WORK ORDER: Go over the listing below line by line, and return each one holding the string "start".

MATERIAL PROVIDED:
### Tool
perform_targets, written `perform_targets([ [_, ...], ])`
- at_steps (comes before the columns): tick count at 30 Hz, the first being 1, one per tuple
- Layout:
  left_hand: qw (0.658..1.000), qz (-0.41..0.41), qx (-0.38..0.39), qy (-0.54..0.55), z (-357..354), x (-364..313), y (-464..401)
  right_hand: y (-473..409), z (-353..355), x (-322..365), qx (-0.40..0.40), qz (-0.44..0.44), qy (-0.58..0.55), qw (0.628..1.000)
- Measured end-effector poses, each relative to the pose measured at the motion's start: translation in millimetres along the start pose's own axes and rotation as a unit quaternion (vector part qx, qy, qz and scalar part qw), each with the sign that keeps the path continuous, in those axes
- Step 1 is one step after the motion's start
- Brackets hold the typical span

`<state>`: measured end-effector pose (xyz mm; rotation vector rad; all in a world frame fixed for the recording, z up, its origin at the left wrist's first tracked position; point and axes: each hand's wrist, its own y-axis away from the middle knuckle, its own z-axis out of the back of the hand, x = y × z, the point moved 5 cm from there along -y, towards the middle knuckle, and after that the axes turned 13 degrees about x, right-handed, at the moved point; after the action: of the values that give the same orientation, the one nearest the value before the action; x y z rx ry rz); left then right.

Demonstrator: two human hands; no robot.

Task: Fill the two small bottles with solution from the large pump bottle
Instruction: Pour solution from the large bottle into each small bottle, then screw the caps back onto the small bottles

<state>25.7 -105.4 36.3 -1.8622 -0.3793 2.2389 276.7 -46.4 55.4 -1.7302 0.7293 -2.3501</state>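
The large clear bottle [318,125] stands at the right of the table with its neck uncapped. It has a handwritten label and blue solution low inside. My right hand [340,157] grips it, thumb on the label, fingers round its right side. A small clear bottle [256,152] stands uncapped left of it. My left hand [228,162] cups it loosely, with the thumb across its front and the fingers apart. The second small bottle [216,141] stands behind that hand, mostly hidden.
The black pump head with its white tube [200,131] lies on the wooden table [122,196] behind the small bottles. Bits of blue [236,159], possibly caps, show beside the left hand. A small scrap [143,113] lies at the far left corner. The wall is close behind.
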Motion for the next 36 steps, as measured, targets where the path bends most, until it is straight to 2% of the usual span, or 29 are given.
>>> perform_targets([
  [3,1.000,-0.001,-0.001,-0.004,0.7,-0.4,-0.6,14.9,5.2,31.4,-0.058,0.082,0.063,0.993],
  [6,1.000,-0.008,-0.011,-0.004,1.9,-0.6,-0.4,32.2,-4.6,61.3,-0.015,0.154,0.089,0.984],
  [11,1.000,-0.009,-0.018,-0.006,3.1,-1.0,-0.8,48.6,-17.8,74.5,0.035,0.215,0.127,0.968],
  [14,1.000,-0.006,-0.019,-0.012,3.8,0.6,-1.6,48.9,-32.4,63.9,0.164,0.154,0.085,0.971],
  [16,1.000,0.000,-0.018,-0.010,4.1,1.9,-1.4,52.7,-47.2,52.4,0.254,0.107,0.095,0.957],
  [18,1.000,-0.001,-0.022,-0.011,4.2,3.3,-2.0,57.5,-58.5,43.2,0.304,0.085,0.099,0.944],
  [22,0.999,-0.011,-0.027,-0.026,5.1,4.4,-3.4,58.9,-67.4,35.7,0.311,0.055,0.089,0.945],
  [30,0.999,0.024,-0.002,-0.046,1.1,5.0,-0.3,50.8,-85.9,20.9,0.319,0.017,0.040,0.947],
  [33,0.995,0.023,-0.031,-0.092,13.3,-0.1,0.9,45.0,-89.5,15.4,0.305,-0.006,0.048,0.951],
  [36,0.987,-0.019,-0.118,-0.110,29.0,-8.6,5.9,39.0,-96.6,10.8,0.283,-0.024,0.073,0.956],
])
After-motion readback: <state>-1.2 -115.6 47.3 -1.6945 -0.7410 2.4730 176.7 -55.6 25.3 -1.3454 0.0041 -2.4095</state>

SOLUTION TO THIS EXERCISE:
- Measured end-effector poses, each relative to the pose measured at the motion's start: translation in millimetres along the start pose's own axes and rotation as a unit quaternion (vector part qx, qy, qz and scalar part qw), each with the sign that keeps the path continuous, in those axes
- Step 1 is one step after the motion's start

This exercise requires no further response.